▶ Available data:
[Start of Attachment]
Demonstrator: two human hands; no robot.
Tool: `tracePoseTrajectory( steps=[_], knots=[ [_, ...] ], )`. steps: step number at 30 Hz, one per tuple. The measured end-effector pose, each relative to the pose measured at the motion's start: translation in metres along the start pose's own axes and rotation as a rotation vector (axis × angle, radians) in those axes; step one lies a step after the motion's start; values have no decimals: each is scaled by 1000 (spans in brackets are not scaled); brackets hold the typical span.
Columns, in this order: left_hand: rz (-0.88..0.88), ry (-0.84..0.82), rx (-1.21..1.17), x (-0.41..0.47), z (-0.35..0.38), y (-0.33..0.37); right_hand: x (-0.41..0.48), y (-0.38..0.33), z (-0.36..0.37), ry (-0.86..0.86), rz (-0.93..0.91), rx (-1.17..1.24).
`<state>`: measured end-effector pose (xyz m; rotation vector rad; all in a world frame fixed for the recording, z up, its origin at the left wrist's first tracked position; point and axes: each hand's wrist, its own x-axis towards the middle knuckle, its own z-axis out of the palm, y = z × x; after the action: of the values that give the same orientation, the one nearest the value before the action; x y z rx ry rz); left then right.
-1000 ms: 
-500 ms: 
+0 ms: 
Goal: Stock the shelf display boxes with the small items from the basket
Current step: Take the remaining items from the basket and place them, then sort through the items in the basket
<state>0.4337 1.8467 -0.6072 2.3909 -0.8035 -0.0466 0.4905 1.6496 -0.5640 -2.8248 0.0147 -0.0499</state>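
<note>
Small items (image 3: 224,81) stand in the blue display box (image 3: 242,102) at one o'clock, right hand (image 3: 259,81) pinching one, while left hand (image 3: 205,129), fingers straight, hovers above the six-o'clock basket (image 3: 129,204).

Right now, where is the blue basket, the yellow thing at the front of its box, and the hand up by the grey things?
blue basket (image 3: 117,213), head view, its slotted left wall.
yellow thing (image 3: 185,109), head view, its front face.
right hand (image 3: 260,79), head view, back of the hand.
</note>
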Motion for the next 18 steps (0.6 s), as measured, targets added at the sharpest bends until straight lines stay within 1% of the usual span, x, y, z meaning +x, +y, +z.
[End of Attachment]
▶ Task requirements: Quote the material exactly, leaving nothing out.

▶ Solution for this task:
Demonstrator: two human hands; no robot.
Tool: `tracePoseTrajectory( steps=[_], knots=[ [_, ...] ], )`. steps: step number at 30 Hz, one per tuple. The measured end-effector pose, each relative to the pose measured at the motion's start: translation in metres along the start pose's own axes and rotation as a rotation vector (axis × angle, radians) in those axes; step one lies a step after the motion's start; values have no decimals: each is scaled by 1000 (spans in brackets are not scaled); brackets hold the typical span.
Columns, in this order: left_hand: rz (-0.88..0.88), ry (-0.84..0.82), rx (-1.21..1.17), x (-0.41..0.47), z (-0.35..0.38), y (-0.33..0.37); right_hand: x (-0.41..0.48), y (-0.38..0.33), z (-0.36..0.37), ry (-0.86..0.86), rz (-0.93..0.91), rx (-1.17..1.24).
`<state>`: measured end-effector pose (xyz m; rotation vector rad; all in a world frame fixed for the recording, z up, its origin at the left wrist's first tracked position; point and axes: each hand's wrist, its own x-axis towards the middle knuckle, its own z-axis out of the palm, y = z × x; after the action: of the values that give the same orientation, the one nearest the value before the action; x y z rx ry rz); left then right.
-1000 ms: 
-500 ms: 
+0 ms: 
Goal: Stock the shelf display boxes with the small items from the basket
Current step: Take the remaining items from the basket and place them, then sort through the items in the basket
<state>0.4337 1.8467 -0.6072 2.3909 -0.8035 -0.0466 0.4905 1.6496 -0.5640 -2.8248 0.0147 -0.0499</state>
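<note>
Small items (image 3: 224,81) stand in the blue display box (image 3: 242,102) at one o'clock, right hand (image 3: 259,81) pinching one, while left hand (image 3: 205,129), fingers straight, hovers above the six-o'clock basket (image 3: 129,204).

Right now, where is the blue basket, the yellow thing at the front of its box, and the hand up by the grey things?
blue basket (image 3: 117,213), head view, its slotted left wall.
yellow thing (image 3: 185,109), head view, its front face.
right hand (image 3: 260,79), head view, back of the hand.
</note>
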Motion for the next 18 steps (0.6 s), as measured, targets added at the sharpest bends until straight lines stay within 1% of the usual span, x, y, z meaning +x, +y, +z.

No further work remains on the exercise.